Don’t be Spooked If Spiders Creep Indoors This Fall
As fall temperatures cool, spider encounters in homes become more common. This happens as spiders near the end of their life cycles and are searching for mates and places to lay their egg sacks. Fortunately, these encounters do not need to be scary, as most species of regional spiders are not risky to humans.
Spiders are highly beneficial to the environment and people. They are predators of insects and are also an excellent food source for insects and wildlife that we often enjoy, including praying mantises, birds, and mammals. The vast majority of spiders are also unaggressive and can even be considered docile. They come in a wide array of colors and shapes, and their diversity in ecology and behavior is truly incredible. So, perhaps they should be appreciated more than feared.
Common spiders you may see this fall include cellar spiders, wolf spiders, and hobo spiders.
Cellar spiders are named because of their habit of gathering in dark, cool, and moist places – usually cellars. Their cobwebs can often be seen in ceiling joists forming large mats. Having only six eyes and a “violin” pattern behind their eyes, these spiders can resemble brown recluse spiders to the untrained eye. Cellar spiders are not dangerous to people.
Wolf spiders are aptly named because of their hunting methods of stalking, ambushing, pouncing, and capturing prey. This is a contrast to other spiders that use webs to capture their prey. Wolf spiders have an easily identified eye pattern – four smaller eyes on the bottom, two large eyes in the center, and two smaller eyes on top. Giant wolf spiders (1.5” to 2” in diameter) are commonly encountered in Utah in the fall. Like other wolf spiders, they are not of medical concern.
Hobo spiders are one of the most common indoor spiders found in northern Utah. It is currently undetermined if their bite causes necrotic lesions in humans. Hobos cannot be identified by color alone, but they can be identified by the Utah Plant Pest Diagnostic Lab (UPPDL) at USU. Visit the website at extension.usu.edu/pests/uppdl/ for information and instructions on how to submit a sample. Remember that there are related spiders that look similar to hobos.
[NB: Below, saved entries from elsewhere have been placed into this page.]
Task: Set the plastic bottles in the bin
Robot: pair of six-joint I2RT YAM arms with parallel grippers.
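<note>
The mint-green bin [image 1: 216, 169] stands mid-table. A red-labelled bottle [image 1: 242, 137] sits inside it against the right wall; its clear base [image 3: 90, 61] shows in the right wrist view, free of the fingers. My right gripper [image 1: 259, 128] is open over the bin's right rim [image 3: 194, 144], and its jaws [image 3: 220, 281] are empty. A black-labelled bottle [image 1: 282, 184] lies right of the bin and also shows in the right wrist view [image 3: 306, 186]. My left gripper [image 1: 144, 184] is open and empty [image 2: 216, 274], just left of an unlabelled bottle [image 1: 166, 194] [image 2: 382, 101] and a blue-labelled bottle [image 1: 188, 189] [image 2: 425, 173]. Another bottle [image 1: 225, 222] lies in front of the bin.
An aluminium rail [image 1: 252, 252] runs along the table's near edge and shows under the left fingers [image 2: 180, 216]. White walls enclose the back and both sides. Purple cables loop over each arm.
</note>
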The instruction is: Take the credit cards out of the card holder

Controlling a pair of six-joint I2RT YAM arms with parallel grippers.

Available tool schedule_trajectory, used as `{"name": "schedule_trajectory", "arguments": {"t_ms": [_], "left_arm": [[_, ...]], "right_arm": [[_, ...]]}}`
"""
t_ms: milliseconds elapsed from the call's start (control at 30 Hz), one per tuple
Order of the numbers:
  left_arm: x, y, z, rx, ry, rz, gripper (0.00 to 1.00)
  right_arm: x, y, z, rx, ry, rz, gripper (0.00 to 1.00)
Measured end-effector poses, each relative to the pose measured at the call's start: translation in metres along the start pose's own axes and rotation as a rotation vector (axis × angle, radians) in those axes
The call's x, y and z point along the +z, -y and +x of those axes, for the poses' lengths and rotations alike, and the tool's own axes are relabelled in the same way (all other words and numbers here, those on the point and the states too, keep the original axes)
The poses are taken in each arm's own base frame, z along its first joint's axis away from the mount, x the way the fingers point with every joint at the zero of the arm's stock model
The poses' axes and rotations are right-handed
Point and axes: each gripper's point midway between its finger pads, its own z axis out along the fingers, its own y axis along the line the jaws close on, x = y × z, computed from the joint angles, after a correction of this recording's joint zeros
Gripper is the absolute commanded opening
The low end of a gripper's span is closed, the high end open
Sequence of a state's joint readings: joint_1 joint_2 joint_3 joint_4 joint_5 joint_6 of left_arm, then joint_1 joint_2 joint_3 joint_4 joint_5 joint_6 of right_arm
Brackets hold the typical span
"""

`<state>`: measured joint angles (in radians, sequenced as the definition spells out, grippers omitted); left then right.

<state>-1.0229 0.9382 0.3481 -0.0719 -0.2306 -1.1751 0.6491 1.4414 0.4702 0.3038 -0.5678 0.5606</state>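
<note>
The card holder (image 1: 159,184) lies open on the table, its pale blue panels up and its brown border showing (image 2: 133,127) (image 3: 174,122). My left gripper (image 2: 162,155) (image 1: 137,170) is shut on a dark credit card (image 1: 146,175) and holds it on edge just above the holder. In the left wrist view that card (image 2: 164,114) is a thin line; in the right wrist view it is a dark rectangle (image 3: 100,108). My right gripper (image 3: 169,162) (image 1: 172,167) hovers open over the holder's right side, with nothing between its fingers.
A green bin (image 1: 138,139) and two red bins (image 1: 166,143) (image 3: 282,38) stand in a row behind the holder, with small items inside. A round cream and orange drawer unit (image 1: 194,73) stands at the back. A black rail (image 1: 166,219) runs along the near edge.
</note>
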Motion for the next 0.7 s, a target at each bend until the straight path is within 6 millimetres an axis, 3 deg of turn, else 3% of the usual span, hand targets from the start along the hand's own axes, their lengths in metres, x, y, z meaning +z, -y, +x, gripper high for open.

Grass spiders are often responsible for the small funnel webs abundant in shrubs and grass, and they are not harmful to people.
If you have been bitten, the only way to confirm the spider’s identity is to collect it and have it identified. You can rarely identify spider bites based on symptoms alone, especially if the bite marks are no longer visible. If you experience a reaction to a bite or have symptoms that mimic a severe bite, seek medical attention. Overall, spiders in Utah carry a very low risk when you consider their abundance, presence, and behavior.